Toutefois, la jurisprudence livre quelques arrêts se référant expressément à la notion d'immoralité. Il semble que l'ordre moral soit pris en compte par la jurisprudence lorsqu'il menace l'ordre publique traditionnel. Le recours au concept d'ordre public "moral" est alors justifié par un souci de protection du citoyen et de ses libertés.

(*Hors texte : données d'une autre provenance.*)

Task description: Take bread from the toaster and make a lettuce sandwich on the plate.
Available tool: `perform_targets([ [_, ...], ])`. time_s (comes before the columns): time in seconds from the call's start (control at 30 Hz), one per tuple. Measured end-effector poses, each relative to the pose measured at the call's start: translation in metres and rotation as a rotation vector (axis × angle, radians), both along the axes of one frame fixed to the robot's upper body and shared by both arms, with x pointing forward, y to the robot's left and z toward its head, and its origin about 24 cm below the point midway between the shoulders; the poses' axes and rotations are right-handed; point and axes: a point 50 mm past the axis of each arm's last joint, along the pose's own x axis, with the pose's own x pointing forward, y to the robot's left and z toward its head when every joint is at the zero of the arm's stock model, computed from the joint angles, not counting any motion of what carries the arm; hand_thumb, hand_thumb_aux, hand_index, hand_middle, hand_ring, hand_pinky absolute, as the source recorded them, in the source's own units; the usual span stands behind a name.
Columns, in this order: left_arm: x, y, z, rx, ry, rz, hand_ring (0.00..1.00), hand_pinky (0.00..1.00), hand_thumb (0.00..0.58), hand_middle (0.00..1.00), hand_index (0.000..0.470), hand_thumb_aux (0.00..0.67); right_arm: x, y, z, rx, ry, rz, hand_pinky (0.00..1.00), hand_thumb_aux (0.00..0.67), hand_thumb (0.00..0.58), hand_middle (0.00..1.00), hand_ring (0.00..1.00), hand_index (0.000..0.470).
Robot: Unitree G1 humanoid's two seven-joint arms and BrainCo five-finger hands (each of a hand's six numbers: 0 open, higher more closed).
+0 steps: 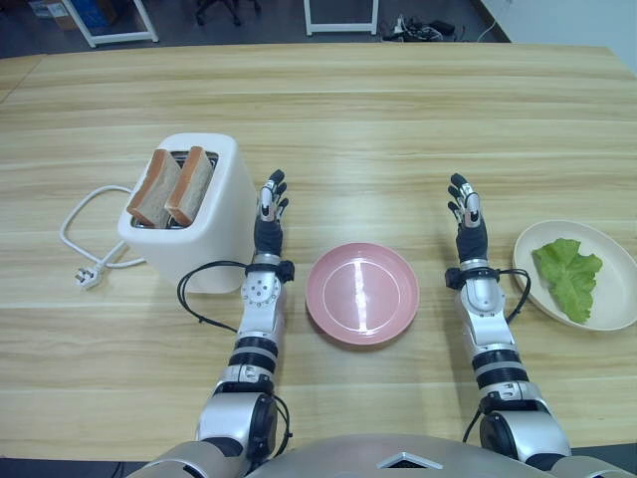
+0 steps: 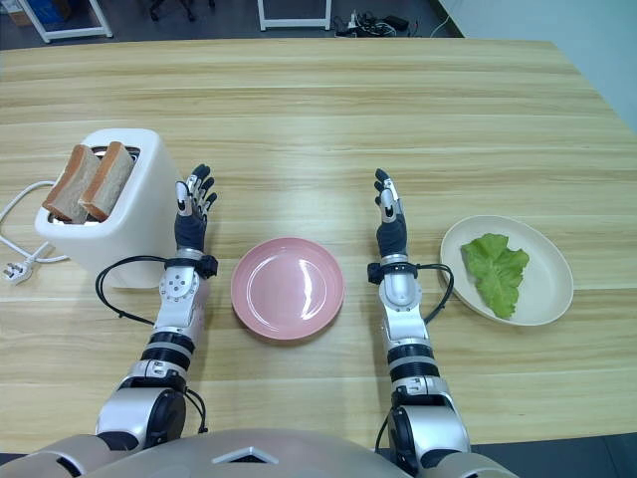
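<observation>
Two bread slices stand in the toaster, their lower halves hidden in the slots. The left robot hand and right robot hand, fingers straight and holding nothing, flank the plate on the desk. Lettuce lies in a dish at the right.

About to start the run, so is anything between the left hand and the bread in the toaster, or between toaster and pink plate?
Nothing visible. The open left hand lies right beside the toaster, the bread slices stand uncovered in its slots, and only that arm itself lies between toaster and pink plate.
</observation>
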Motion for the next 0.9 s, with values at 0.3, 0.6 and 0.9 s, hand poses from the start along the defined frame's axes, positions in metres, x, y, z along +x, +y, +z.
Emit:
perform_targets([
  [0.3,0.000,-0.001,0.001,0.002,-0.006,-0.004,0.00,0.00,0.000,0.00,0.000,0.000,0.000,0.000,-0.001,0.000,0.005,-0.001,0.00,0.000,0.000,0.00,0.00,0.000],
  [0.6,-0.031,-0.014,0.082,-0.013,-0.373,-0.187,0.00,0.00,0.000,0.00,0.000,0.000,0.000,0.001,-0.002,-0.002,0.007,0.002,0.00,0.000,0.000,0.00,0.00,0.000],
  [0.9,-0.113,0.061,0.213,0.208,-0.804,-0.006,0.00,0.00,0.000,0.00,0.000,0.000,-0.001,0.011,-0.019,0.001,0.083,0.003,0.00,0.000,0.000,0.00,0.00,0.000],
])
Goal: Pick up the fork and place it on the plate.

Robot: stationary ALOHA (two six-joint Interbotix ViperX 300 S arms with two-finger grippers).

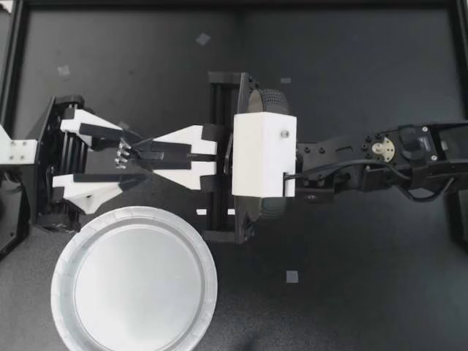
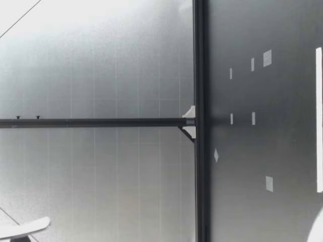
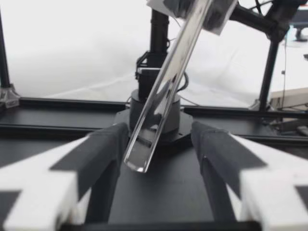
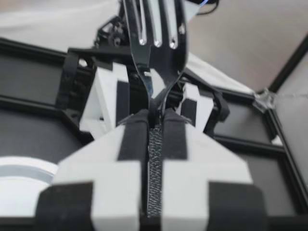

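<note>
Reaching across the dark surface in the top view, the right gripper held the shiny metal fork in closed jaws, with the tines pointing toward the left gripper. The left gripper's jaws stood wide, one on each side of the tines. The round silver-grey plate lay empty on the surface, just beside the left gripper.

The low view showed the surface with pale tape marks. No gripper could be named there, and the fork was out of sight.

In the left wrist view, the fork slanted down between the wide jaws. Its free end sat close to one pad, but contact could not be confirmed.

In the right wrist view, the right gripper pinched the fork at its neck with narrow jaws. The tines projected ahead.

The step in hand appeared to be a handover to the left gripper, with the fork clear of the plate. To do it well:
- Centre the fork between the left pads.
- Close the left jaws squarely on its flat faces.
- Open the right jaws only once that hold is firm.

An early release would probably drop the fork onto the surface.
</note>
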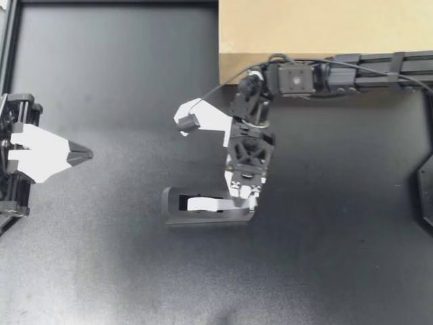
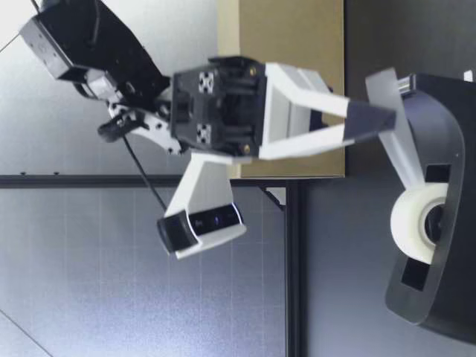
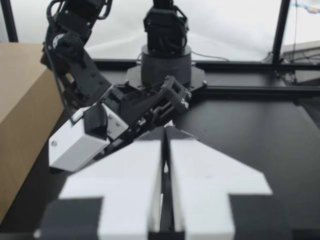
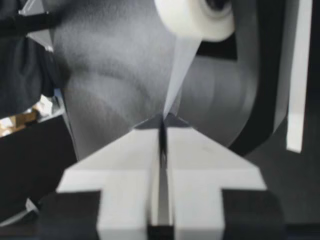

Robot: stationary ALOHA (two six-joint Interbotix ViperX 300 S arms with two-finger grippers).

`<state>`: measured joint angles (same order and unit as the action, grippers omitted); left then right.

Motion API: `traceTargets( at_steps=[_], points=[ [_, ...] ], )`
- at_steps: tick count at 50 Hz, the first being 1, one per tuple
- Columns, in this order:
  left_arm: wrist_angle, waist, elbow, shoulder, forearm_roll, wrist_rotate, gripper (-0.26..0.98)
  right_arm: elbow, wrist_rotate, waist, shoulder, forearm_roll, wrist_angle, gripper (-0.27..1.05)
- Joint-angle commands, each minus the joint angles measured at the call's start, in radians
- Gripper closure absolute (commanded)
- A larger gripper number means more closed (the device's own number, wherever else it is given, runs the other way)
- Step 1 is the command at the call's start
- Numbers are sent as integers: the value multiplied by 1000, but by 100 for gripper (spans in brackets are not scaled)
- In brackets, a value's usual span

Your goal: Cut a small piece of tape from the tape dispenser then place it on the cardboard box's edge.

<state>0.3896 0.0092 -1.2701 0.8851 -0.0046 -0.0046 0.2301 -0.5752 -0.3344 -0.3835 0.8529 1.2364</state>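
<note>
The black tape dispenser point(image 1: 203, 208) lies mid-table with its white tape roll point(image 2: 416, 222) on its hub. My right gripper point(image 1: 252, 202) points down at the dispenser's right end. It is shut on the free strip of tape point(image 4: 181, 62), which runs taut from the roll point(image 4: 195, 17) to the fingertips point(image 4: 150, 131). In the low view the same gripper point(image 2: 388, 117) pinches the strip point(image 2: 398, 145) just above the dispenser point(image 2: 450, 149). My left gripper point(image 1: 86, 156) is shut and empty at the table's left edge, far from the dispenser. The cardboard box point(image 1: 318, 27) sits at the back.
The right arm's white wrist camera point(image 1: 188, 122) juts out to the left of its gripper. The box's front edge point(image 1: 230, 64) lies just behind the right arm. The right arm's base point(image 3: 165, 60) stands ahead of my left gripper point(image 3: 165, 131), with the box point(image 3: 20, 115) beside it.
</note>
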Motion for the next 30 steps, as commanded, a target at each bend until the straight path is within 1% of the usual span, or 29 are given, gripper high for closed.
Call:
traceTargets(
  at_steps=[1, 14, 30],
  points=[
    [9, 3, 18, -5, -2, 0, 82, 12, -2, -3, 72, 2, -2, 83],
    [9, 3, 18, -5, -2, -2, 82, 97, 0, -25, 129, 2, -29, 83],
    [9, 3, 21, -6, -2, -2, 82, 167, -8, -48, 163, 2, -61, 83]
  ],
)
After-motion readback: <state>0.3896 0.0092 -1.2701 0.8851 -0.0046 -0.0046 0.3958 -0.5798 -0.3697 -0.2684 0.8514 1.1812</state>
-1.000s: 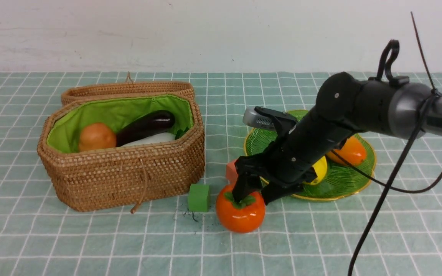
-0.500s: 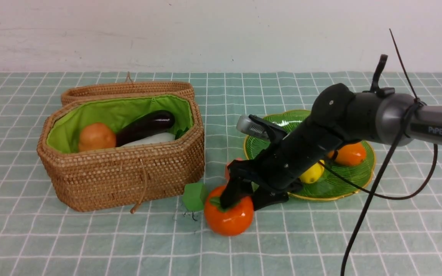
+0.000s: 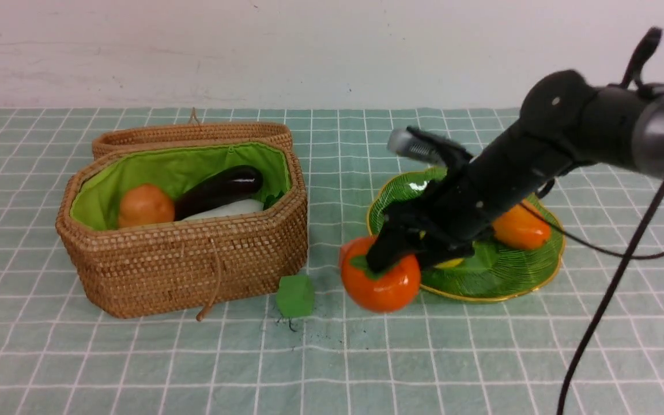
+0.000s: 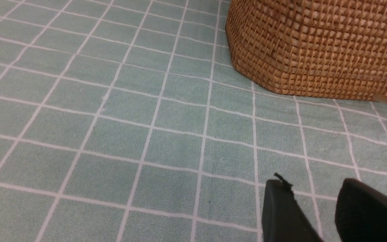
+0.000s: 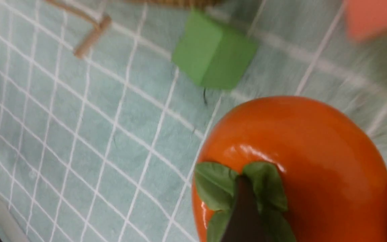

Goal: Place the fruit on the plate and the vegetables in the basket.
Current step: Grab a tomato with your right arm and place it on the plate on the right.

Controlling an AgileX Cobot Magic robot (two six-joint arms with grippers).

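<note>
Overhead, right claw (image 3: pixel 396 259) apparently clamps persimmon (image 3: pixel 382 282) above checked green tablecloth (image 3: pixel 136 357), white wall (image 3: pixel 251 52) behind.

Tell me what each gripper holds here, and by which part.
The right gripper holds the persimmon, one finger on its leaf cap, the other down its side. The left gripper holds nothing.
</note>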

I. L’instauration du concept de moralité publique comme instrument de protection des libertés publiques

A) L'élargissement du concept d'Ordre Public : inclusion de la moralité
B) Sous contrôle du juge administratif

II. L’instauration d’un ordre moral public comme instrument potentiel de limitation des libertés publiques

A) La subjectivité du concept d'ordre moral public
B) Le glissement vers le concept de "dignité de la personne humaine" : instrument de l'instauration d'un ordre moral

Extrait du document:

A l'origine, au sens de la police, l'ordre public est "l'ordre matériel et extérieur", mais l'ordre public est avant tout évolutif. En effet, dans l'exercice de leurs pouvoirs de police municipale, il incombe aux maires de prendre des mesures nécessaires au maintient de l'ordre public. Dans cette optique, la jurisprudence a déjà admis que la notion d'ordre public puisse s'étendre au delà de la trilogie traditionnelle (sécurité, salubrité, tranquillité publique) dans certaines circonstances, pour prendre en compte la moralité publique.
En témoignent les décisions relatives à le fermeture de lieux de débauche ou de prostitution (17 décembre 1909, Chambre syndicale de la corporation des marchands de vins et liquoristes de Paris ; 11 décembre 1946, Dames Hubert et Crépelle), à la réglementation de la tenue des baigneurs sur les plages (Section 30 mai 1930, Beaugé), au caractère décent des inscriptions portées sur les monuments funéraires (Ass. 4 février 1949, Dame Veuve Moulis), à la vérification de la conformité aux bonnes moeurs de la dénomination des voies communales (19 juin 1974, Sieur Broutin).